• What to do:
Reproduce word for word the lines between those holding "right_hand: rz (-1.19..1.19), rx" and "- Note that", inclusive, and nothing else from the data below.
+++
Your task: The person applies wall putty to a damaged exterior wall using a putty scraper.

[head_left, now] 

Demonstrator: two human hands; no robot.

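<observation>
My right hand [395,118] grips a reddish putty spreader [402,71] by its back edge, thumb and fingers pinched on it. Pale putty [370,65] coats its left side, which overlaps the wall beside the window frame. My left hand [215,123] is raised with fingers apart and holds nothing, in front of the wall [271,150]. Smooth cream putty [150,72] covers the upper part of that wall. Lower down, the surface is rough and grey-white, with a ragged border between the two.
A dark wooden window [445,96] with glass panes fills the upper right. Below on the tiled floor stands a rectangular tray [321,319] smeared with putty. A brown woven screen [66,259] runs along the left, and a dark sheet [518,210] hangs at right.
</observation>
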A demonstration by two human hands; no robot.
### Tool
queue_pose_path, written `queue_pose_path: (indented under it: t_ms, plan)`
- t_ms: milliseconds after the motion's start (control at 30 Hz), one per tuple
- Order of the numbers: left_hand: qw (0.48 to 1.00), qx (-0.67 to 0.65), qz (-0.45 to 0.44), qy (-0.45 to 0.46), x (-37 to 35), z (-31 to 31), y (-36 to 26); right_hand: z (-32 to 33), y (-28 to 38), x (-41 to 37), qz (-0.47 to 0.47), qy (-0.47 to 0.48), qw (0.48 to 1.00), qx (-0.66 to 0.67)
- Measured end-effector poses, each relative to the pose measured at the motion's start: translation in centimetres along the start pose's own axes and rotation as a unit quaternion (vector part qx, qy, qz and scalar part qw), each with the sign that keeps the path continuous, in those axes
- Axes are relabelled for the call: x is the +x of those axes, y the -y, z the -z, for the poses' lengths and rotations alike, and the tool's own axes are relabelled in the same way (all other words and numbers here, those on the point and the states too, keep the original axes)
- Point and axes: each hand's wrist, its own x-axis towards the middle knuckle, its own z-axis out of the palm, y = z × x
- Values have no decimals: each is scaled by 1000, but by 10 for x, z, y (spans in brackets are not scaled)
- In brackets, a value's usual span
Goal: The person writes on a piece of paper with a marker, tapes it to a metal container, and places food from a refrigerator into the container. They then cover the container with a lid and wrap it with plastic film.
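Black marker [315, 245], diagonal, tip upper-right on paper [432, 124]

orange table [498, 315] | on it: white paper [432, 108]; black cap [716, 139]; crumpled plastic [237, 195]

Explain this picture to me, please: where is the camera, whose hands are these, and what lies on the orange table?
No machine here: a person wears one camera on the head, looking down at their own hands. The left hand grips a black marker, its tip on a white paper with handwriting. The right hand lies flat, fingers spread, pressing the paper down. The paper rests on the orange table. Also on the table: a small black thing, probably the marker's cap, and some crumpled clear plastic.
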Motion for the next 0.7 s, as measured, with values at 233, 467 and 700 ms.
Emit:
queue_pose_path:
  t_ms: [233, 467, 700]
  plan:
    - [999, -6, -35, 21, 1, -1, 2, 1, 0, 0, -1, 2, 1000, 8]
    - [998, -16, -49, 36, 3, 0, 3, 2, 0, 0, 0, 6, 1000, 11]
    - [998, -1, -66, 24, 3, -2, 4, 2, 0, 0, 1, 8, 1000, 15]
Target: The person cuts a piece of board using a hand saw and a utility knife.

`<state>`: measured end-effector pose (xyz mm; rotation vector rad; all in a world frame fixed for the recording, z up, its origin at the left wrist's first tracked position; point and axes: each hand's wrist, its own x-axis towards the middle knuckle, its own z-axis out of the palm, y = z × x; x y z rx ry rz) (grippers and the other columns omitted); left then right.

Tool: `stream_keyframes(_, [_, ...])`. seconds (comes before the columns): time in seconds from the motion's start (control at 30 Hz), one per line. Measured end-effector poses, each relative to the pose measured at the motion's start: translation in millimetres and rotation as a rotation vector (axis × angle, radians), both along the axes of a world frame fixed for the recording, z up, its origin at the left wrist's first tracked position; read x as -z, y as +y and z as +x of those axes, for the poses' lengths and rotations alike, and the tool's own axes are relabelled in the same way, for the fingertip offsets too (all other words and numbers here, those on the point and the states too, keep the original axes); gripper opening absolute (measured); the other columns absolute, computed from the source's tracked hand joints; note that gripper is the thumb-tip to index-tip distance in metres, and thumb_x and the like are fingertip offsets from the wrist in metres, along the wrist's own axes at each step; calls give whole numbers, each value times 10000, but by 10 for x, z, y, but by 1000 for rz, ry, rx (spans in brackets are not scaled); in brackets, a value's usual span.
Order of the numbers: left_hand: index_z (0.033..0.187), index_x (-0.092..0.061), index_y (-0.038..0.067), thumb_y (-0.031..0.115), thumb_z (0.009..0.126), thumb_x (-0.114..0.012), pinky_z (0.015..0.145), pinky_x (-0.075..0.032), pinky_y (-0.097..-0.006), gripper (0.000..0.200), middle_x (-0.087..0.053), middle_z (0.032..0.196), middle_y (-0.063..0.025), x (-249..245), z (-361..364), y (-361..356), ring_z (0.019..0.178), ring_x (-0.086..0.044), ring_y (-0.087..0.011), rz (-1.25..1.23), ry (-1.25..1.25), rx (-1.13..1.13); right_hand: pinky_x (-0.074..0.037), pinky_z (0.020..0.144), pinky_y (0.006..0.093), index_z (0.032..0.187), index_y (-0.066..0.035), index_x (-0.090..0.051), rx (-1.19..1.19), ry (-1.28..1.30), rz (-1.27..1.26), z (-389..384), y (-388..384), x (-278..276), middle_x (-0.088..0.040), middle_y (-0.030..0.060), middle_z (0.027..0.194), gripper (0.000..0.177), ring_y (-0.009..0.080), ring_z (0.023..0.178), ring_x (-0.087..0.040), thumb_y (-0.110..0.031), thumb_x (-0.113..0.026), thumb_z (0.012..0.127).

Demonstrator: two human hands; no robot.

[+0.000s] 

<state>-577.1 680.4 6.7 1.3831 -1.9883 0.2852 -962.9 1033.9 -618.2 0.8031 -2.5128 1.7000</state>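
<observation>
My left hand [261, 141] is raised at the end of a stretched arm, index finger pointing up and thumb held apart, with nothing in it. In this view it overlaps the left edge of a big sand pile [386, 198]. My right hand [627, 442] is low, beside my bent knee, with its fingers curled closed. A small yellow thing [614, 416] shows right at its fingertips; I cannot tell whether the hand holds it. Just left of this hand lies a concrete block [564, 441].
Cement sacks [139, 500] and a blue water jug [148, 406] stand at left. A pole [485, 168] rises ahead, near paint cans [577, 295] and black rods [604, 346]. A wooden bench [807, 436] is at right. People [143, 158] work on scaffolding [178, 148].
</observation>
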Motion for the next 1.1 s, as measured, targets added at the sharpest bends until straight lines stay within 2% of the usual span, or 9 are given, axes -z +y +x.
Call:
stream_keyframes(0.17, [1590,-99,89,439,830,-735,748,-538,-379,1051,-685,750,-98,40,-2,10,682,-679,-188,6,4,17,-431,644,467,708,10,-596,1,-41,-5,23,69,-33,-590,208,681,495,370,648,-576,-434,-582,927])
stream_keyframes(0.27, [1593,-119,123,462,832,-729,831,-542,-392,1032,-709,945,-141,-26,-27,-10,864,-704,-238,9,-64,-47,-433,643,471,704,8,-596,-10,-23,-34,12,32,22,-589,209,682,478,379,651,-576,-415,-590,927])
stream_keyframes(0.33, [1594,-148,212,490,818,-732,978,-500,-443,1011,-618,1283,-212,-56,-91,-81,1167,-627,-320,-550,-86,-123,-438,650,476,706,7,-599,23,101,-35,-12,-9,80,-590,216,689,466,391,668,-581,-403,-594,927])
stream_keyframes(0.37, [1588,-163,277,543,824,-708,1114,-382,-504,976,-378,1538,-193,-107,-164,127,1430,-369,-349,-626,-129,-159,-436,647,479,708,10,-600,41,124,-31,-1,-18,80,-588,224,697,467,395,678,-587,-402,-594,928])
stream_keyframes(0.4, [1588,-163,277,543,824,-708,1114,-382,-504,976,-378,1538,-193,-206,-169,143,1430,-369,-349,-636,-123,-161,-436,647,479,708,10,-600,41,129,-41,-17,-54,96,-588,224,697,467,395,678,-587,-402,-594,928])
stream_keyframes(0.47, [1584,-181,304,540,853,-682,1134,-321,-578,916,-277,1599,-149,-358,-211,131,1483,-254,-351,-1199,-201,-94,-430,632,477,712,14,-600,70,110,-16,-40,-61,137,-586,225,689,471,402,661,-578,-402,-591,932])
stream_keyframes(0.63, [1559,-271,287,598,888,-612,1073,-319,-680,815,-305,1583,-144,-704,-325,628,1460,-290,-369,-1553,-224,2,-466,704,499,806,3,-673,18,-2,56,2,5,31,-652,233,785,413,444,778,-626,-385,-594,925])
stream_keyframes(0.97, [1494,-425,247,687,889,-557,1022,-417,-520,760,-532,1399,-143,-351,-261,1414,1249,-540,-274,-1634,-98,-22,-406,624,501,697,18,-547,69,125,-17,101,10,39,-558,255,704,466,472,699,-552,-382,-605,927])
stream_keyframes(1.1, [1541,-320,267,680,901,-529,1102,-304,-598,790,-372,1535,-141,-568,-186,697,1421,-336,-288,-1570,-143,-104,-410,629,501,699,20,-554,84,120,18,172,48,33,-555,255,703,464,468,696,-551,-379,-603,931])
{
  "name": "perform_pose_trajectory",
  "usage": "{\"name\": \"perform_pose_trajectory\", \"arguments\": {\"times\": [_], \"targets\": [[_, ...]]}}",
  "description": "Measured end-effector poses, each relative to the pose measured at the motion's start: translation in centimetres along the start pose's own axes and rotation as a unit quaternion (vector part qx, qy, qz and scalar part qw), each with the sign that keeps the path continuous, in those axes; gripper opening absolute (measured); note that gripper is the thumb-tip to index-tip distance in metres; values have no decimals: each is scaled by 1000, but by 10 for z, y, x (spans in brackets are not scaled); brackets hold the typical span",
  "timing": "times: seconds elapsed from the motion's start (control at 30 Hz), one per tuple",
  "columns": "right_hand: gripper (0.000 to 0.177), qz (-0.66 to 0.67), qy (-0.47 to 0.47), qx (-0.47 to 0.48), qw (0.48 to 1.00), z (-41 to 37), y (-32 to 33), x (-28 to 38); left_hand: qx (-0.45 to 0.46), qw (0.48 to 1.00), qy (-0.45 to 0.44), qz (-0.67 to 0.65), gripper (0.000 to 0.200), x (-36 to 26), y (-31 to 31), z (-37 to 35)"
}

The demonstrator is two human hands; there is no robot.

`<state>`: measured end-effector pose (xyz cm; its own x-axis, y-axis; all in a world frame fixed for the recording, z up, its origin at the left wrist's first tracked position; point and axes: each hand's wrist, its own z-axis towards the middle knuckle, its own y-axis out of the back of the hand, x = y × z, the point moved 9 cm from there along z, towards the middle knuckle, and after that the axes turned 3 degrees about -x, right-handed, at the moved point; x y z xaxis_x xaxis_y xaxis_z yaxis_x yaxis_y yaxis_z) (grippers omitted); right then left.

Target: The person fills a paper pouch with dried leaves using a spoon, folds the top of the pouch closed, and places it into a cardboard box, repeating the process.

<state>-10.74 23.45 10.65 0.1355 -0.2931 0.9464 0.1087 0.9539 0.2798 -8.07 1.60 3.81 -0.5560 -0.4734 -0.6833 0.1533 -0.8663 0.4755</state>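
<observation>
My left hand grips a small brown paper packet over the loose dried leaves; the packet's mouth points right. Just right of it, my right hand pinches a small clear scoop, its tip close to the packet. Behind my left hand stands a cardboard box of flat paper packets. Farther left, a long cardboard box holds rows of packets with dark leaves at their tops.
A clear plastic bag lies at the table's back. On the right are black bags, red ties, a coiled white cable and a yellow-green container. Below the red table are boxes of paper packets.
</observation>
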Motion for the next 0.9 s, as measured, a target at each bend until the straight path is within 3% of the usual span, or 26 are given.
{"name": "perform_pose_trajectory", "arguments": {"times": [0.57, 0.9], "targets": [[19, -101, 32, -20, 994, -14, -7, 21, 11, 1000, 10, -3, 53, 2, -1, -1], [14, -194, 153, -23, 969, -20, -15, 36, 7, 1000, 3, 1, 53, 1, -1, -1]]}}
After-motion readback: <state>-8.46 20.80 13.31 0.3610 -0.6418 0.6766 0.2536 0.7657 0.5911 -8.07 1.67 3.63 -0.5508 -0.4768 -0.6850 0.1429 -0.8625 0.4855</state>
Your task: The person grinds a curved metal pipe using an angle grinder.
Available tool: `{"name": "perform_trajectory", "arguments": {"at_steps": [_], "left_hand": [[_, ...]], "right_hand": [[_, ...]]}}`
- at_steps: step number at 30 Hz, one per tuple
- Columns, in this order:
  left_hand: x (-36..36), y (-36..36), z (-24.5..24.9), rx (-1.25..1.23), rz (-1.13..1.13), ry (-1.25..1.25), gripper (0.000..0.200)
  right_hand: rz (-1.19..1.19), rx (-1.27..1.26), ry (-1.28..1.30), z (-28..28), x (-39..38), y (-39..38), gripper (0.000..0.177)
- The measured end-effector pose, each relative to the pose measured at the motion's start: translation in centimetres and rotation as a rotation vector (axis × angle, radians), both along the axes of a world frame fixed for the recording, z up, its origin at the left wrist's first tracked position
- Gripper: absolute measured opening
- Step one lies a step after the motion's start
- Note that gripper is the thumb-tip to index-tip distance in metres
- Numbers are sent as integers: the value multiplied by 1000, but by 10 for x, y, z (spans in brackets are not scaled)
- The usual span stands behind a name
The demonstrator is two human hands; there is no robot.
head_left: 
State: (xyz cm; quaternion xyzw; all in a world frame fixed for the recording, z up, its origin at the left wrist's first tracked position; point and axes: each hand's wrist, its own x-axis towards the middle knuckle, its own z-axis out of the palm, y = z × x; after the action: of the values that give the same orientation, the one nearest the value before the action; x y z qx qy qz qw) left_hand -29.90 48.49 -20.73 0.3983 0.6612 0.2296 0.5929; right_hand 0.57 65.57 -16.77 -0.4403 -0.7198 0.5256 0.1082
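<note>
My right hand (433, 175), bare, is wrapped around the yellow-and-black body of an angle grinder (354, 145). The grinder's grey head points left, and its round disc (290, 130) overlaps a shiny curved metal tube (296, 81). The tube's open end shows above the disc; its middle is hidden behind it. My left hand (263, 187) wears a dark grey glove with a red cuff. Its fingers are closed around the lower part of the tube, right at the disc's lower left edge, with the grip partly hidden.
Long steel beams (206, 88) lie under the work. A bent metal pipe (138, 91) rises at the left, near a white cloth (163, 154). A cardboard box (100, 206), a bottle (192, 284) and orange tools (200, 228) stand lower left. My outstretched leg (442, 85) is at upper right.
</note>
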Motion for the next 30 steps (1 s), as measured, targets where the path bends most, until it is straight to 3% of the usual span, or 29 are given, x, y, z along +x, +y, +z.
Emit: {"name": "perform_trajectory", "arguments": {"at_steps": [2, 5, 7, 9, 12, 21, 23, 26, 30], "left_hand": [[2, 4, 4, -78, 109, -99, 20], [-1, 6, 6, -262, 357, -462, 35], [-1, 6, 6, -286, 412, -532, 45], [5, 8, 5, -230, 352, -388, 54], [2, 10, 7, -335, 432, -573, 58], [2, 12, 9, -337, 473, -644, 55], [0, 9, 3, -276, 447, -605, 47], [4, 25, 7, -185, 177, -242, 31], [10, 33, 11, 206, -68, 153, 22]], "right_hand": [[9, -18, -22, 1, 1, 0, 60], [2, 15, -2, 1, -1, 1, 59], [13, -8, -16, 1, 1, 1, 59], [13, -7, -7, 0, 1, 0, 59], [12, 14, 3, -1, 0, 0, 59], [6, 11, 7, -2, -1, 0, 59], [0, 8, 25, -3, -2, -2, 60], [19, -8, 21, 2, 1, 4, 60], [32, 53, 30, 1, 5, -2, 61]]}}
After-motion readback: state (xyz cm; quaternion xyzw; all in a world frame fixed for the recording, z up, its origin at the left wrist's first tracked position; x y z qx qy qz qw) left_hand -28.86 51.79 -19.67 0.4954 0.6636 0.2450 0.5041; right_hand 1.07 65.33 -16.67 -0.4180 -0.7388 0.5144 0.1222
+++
• Result:
  right_hand: rz (-1.19..1.19), rx (-1.27..1.26), ry (-1.28..1.30), z (-28..28), x (-39..38), y (-39..38), gripper (0.000..0.177)
- The measured end-effector pose, each relative to the pose measured at the motion's start: translation in centimetres and rotation as a rotation vector (axis × angle, radians), both along the axes of a world frame fixed for the recording, z up, its origin at the left wrist's first tracked position
- Gripper: absolute measured opening
- Step one lies a step after the motion's start
- Note that gripper is the thumb-tip to index-tip distance in metres

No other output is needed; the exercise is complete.